Wherein, what the part of table 1 in front was indicated is the time, and what is partly indicated below is in specific audio is corresponding Hold.

Herein it should also be noted that, the application is during with reading or more than the more pattern with reading, That is disposably playing more words, user disposably repeats the more words played, and being specifically arranged to how many words can root Determine according to situation, the application is not specifically limited, and when using more than more pattern with reading, is equally remembered in sentence retrtieval The whole time of occurrence point for indicating that multiple sentences are formed in some audio is carried, such as shown in table 2：

Time of occurrence	Sentence
		00:00:00.000-->00:00:15.000	Good morning, nice to meet you
00:00:16.000-->00:00:25.000	I ' m very happy to meet you, thank you

Table 2

In addition, according to the page number and the corresponding sentence retrtieval of the page number, first is obtained with pronunciation frequency, specifically Each sentence corresponding first can be found in the page number with pronunciation frequency according to the page number using playing controller, according to sentence The corresponding time of occurrence of every words, then can determine first corresponding to the sentence for currently needing to play with pronunciation in retrtieval Frequently.
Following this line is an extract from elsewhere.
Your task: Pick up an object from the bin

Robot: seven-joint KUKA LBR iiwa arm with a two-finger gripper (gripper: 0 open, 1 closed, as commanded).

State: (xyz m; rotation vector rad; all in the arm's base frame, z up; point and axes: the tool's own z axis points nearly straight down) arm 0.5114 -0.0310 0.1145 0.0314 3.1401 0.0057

S104：First is played with pronunciation frequency.

S105：Acquire user according to described first with pronunciation frequency re-reading second with pronunciation frequency.

S106：It is assessed with pronunciation frequency the second of user.

Further, it in order to which user is allowed clearly to grasp the situation of the study language of oneself, in this application, is adopting Collect user according to described first with pronunciation frequency re-reading second with pronunciation frequency after, need to be commented with pronunciation frequency the second of user Estimate.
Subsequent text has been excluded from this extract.